[What you have to do]: Print, in exact form, the lines below from the one containing "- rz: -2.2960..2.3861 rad" through the one containing "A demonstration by", and omit all others.
*** Block opens ***
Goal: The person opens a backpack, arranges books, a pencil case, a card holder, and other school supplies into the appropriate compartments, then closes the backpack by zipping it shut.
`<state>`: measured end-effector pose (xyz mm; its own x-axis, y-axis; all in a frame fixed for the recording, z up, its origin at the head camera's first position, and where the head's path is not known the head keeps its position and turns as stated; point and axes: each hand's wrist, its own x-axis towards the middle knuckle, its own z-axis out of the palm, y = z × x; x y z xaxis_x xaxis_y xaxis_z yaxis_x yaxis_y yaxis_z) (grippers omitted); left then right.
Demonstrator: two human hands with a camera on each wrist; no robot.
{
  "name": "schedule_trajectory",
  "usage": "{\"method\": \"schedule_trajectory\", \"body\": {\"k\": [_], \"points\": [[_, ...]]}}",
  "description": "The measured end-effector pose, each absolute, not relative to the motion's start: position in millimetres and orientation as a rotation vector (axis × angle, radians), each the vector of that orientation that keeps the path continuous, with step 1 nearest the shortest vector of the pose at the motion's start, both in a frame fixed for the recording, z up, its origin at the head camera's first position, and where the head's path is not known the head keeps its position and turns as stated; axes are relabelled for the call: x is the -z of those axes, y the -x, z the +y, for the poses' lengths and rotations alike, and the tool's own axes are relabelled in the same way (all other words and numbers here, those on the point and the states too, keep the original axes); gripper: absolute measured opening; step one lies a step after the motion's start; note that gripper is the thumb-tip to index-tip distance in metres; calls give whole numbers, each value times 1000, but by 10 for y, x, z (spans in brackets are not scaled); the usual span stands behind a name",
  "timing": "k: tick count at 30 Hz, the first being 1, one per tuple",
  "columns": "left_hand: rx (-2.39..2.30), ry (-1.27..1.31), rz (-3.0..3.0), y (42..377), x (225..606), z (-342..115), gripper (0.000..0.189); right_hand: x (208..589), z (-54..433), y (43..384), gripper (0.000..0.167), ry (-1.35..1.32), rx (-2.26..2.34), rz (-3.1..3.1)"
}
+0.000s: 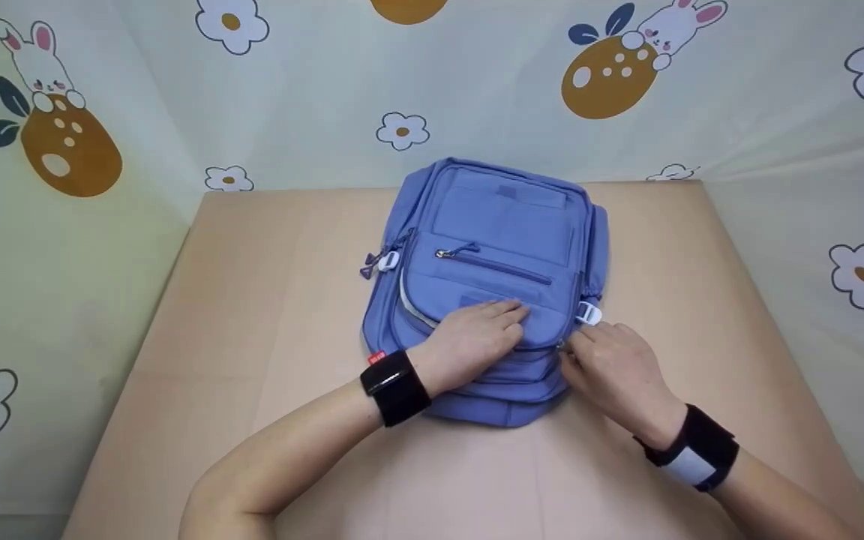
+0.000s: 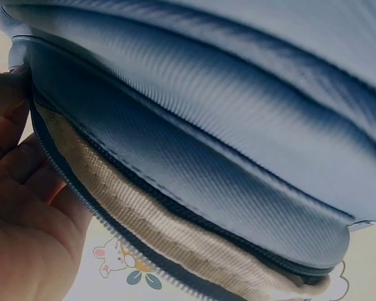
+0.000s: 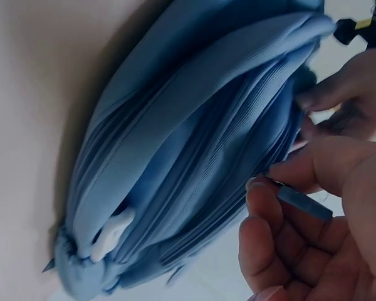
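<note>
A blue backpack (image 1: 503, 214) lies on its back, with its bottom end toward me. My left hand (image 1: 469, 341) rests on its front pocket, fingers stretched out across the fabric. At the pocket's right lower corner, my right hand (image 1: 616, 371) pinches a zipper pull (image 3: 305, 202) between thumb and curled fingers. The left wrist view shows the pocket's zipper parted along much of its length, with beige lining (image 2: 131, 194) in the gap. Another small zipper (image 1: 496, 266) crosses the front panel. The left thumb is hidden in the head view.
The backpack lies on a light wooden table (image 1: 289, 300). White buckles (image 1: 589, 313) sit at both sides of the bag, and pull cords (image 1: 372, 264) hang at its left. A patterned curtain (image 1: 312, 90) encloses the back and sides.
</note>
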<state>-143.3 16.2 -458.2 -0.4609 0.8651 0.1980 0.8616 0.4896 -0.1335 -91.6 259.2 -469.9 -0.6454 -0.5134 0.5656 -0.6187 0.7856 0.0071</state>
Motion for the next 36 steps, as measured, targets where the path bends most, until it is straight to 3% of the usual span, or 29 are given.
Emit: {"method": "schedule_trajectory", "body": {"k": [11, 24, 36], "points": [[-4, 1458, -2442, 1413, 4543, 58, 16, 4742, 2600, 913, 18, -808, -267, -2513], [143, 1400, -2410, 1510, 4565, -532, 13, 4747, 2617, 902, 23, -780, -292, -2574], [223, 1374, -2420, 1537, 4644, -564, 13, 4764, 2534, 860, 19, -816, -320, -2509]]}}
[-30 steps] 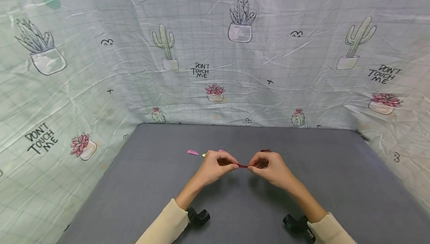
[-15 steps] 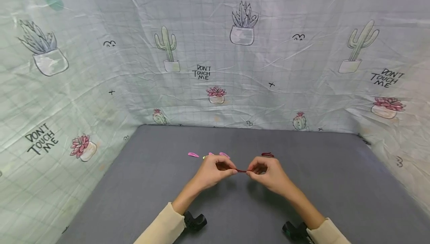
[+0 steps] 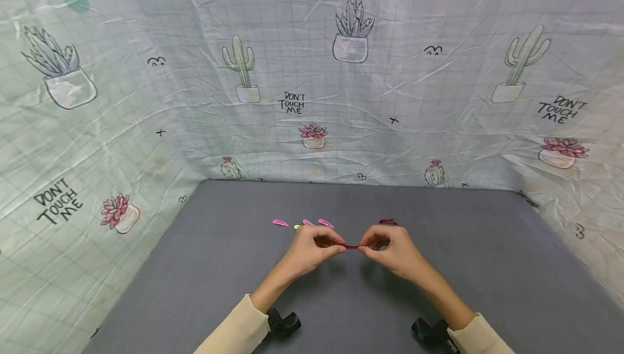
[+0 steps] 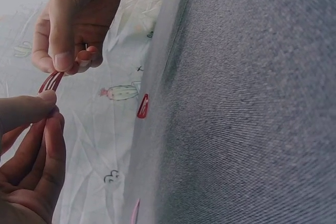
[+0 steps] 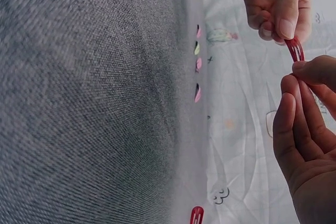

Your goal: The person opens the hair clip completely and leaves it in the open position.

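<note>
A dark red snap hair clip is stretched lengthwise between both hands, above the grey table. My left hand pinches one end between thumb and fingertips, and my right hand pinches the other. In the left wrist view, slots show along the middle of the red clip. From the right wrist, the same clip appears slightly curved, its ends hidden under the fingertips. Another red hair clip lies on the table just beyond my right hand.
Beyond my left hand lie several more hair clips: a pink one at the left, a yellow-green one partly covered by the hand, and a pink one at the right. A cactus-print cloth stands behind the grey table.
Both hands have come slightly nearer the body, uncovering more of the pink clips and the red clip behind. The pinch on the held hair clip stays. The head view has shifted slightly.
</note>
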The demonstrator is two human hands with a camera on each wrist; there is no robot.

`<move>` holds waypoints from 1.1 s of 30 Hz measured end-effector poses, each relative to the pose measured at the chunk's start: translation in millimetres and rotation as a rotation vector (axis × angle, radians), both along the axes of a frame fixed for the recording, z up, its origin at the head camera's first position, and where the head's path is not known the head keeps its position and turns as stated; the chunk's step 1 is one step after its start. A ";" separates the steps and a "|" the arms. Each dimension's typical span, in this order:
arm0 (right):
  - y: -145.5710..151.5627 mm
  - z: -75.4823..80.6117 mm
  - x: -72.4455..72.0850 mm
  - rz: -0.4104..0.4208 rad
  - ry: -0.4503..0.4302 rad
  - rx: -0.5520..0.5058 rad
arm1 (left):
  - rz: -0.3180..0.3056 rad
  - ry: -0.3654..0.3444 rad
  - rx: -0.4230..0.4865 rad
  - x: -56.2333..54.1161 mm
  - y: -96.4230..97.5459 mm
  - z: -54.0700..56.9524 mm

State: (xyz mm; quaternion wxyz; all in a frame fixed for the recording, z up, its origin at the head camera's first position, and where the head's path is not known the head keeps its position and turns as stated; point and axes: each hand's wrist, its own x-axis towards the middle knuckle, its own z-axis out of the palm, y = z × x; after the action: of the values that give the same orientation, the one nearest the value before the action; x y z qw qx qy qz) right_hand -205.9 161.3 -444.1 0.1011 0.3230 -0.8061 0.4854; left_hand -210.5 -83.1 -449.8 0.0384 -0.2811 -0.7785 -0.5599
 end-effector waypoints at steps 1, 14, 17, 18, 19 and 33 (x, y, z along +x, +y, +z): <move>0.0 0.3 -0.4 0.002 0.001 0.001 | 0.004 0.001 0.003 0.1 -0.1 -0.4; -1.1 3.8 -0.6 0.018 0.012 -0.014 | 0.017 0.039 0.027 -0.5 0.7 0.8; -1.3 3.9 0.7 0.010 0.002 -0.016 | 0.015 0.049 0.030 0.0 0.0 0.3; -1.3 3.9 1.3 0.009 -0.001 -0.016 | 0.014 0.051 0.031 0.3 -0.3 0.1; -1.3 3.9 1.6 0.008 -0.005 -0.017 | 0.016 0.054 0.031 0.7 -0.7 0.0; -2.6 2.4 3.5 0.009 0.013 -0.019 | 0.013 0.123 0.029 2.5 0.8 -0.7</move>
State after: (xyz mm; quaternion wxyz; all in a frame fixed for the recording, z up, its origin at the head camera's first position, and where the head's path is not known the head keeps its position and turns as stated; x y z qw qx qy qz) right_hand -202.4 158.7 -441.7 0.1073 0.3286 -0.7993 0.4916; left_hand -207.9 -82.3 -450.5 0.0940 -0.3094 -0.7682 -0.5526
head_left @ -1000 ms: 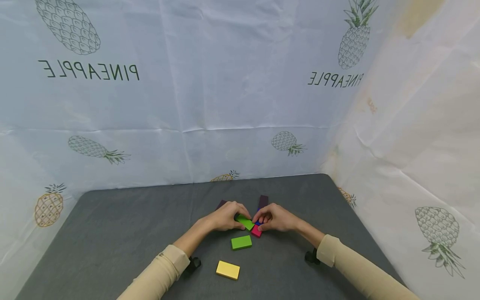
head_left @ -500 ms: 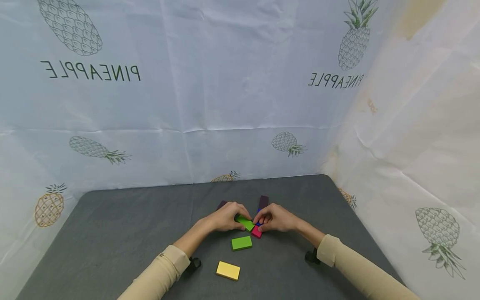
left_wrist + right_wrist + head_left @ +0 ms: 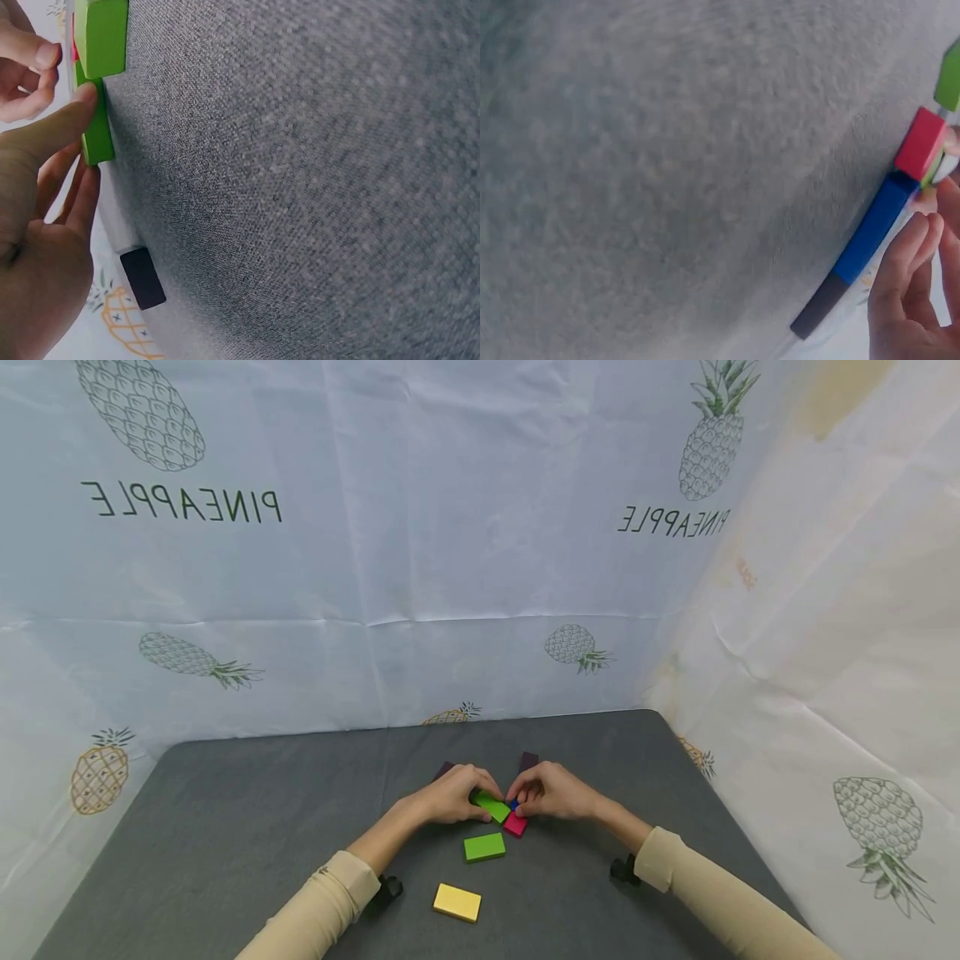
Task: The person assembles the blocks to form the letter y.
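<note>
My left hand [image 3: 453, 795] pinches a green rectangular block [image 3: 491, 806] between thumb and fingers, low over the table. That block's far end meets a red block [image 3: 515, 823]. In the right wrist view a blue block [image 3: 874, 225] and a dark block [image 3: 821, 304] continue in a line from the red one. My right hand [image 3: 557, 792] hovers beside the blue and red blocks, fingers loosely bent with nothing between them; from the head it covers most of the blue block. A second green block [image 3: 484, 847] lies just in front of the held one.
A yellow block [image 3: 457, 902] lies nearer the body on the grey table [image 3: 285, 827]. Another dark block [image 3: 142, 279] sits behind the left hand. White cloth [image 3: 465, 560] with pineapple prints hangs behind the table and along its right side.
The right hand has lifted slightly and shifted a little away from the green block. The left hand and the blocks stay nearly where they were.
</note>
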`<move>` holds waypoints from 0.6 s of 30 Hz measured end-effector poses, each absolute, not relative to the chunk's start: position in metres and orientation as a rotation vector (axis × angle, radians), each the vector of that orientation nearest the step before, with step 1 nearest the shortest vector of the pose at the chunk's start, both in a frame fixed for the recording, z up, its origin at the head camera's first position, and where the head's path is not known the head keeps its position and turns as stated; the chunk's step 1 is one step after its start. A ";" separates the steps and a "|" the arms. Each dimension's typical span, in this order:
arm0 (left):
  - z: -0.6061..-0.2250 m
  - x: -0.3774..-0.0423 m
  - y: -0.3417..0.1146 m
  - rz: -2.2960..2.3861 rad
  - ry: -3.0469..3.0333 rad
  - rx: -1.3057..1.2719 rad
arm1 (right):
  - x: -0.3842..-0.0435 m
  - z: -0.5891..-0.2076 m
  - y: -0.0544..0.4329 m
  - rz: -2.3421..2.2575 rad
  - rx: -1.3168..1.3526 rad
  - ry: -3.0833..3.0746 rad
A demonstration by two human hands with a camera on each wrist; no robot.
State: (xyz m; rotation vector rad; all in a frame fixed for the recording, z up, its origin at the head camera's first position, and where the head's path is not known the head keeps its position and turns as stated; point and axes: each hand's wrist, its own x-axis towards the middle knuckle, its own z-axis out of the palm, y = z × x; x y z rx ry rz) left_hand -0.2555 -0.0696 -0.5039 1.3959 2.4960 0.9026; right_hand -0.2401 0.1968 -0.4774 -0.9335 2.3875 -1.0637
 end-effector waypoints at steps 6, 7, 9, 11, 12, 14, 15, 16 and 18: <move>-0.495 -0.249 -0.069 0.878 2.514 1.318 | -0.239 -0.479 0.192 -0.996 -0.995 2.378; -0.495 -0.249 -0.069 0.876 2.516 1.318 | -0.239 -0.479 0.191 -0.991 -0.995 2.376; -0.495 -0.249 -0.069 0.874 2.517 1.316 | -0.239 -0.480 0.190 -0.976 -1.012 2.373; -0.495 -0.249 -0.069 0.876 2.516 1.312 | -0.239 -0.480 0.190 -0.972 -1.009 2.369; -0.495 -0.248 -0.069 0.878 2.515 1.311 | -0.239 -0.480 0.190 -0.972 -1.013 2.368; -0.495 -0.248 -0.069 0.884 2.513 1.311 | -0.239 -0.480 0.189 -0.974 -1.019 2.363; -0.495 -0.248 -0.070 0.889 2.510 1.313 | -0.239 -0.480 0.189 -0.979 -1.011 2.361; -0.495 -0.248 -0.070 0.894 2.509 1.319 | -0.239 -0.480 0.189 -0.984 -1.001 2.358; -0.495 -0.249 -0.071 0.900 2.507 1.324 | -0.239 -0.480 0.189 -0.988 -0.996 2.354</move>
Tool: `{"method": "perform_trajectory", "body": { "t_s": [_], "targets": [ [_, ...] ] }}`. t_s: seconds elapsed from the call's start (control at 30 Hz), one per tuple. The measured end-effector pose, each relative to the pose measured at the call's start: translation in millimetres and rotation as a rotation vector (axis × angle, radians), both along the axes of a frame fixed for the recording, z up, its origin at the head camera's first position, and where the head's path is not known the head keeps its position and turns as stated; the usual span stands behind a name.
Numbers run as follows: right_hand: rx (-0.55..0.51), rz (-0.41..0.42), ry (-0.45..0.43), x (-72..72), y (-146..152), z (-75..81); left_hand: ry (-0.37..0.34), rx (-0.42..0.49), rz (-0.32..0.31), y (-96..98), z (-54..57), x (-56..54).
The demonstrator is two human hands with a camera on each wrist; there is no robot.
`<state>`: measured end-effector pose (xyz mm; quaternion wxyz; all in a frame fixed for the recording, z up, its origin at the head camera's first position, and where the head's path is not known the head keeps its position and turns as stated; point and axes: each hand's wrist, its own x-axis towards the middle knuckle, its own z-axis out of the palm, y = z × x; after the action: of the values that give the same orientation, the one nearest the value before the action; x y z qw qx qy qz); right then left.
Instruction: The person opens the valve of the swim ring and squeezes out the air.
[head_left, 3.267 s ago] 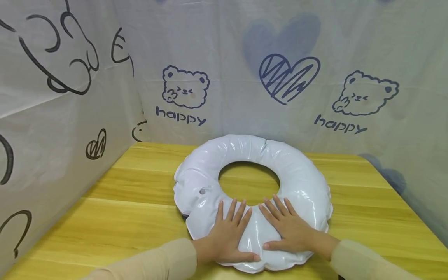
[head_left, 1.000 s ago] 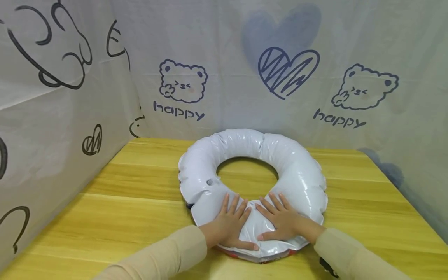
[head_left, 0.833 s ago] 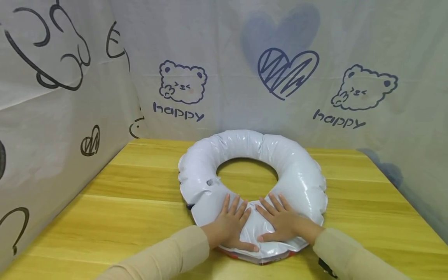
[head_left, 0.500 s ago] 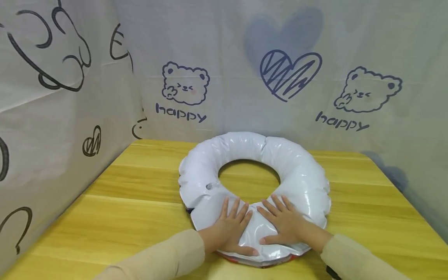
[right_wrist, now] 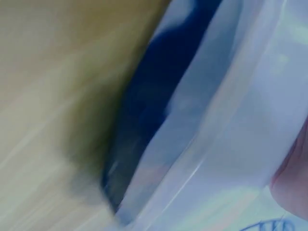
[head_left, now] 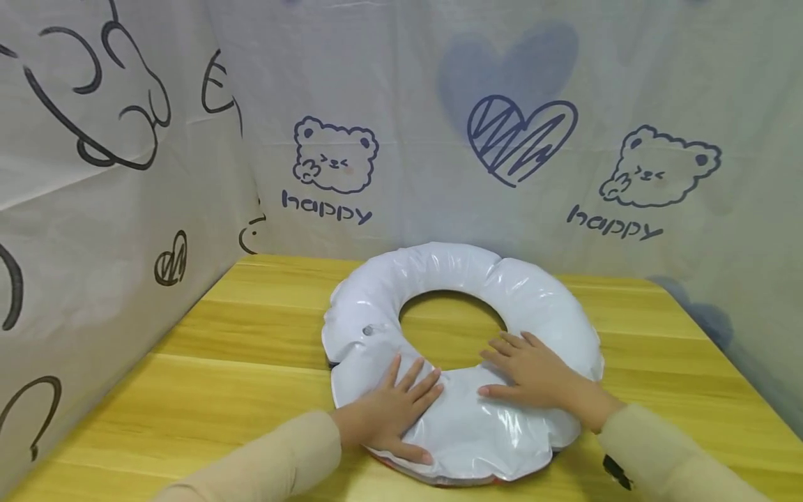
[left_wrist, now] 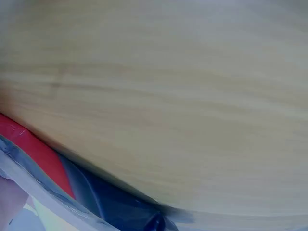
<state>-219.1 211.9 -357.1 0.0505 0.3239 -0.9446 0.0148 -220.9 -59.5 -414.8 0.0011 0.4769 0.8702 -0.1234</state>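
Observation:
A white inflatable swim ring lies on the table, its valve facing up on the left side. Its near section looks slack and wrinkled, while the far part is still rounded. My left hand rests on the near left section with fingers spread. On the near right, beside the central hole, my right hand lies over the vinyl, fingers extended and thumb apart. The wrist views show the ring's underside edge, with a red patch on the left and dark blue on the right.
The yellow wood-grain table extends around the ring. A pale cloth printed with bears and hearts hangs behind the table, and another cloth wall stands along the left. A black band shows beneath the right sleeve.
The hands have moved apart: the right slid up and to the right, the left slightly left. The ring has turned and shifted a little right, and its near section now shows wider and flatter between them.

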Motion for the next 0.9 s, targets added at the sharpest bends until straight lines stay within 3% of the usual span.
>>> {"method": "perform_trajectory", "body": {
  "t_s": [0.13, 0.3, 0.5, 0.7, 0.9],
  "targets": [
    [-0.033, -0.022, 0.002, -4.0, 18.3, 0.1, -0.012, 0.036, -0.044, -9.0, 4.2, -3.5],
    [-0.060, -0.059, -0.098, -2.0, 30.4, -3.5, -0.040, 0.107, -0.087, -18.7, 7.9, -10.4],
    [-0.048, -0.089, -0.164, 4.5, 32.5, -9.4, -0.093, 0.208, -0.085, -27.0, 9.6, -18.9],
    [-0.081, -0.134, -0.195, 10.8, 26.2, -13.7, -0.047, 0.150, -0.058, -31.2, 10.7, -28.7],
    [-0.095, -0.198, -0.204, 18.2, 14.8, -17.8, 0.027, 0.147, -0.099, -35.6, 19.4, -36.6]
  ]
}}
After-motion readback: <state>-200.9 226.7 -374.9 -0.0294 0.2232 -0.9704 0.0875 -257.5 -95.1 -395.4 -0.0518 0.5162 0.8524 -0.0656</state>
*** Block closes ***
[Exercise response]:
  - rz: -2.2960..2.3861 rad
  - ry: -3.0469..3.0333 rad
  - rx: -1.3057..1.2719 rad
arm1 (right):
  - x: -0.3842..-0.0435 m
  - z: -0.5891..-0.2076 m
  - y: -0.0544..0.4329 m
  - rz: -2.3421..2.2575 rad
  - rx: -1.3168..1.3526 rad
  - ry: -3.0833..3.0746 rad
A demonstration by two human hands with a camera on each wrist; no robot.

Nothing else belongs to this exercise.